Frazer/Exton Development, L.P. v. United States (Nonprecedential)

Whiteland Holdings, L.P. (“Whiteland”) and Frazer/Exton Development, L.P. (“Frazer/Exton”) (collectively “Appellants”) appeal from an order from the Court of Federal Claims (“Claims Court”) granting the Government’s (“Appellee”) motion to dismiss Appellants’ physical takings claim for lack of subject-matter jurisdiction. Whiteland Holdings, L.P. v. United States, 141 Fed. Cl. 702 (2019), reconsideration denied,No. 18-1081L, 2019 WL 2158874 (Fed. Cl. May 17, 2019). The issue on appeal is whether the Claims Court erred in its holding that Appellants’ claim accrued in 2011 and that the six-year statute of limitations1 had expired prior to Appellants filing their claim. For the reasons set forth below, we affirm.

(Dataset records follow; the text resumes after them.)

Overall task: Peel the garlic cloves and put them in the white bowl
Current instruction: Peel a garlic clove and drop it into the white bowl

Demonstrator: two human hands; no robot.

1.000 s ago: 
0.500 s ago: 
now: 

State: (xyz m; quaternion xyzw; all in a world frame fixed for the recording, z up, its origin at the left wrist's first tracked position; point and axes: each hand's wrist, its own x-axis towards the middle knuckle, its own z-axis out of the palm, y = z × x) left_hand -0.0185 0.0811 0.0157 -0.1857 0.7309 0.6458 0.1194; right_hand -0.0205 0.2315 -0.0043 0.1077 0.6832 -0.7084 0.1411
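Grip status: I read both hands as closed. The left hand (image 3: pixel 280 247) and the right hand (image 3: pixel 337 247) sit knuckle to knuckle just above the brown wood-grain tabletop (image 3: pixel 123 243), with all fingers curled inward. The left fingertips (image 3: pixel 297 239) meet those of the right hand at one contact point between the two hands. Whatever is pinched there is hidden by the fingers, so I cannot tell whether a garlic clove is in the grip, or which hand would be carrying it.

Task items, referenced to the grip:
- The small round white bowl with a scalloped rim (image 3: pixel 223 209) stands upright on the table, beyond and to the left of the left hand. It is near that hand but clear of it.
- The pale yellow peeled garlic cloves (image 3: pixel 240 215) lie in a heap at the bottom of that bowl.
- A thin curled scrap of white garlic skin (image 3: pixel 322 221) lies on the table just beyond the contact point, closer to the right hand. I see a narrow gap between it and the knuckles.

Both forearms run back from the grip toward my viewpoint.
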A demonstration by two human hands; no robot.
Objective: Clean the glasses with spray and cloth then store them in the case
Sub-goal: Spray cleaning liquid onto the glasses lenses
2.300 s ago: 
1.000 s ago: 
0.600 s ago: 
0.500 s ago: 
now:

Sanchez v. Secretary of Health and Human Services (Nonprecedential)

This is an appeal from a decision of the Court of Federal Claims (“the Claims Court”) reviewing the decision of a special master denying a petition for compensation under the National Vaccine Injury Compensation Program (“the Vaccine Act”), 42 U.S.C. § 300aa-10 et seq. Sanchez v. Sec’y of Health & Human Servs., 142 Fed. Cl. 247 (2019). The parties, the special master, and the Claims Court judge have all put enormous time and thoughtful attention into this complex and difficult case. For that reason, it is with reluctance that we have come to the conclusion that it is necessary to burden the parties and the adjudicators with additional work. Nonetheless, because the record has left certain critical issues unresolved, we are required to vacate the judgment and remand for further proceedings.

Sanders v. United States (Nonprecedential)

Mark Louis Sanders appeals an order from the Court of Federal Claims (“Claims Court”) dismissing his complaint. We affirm.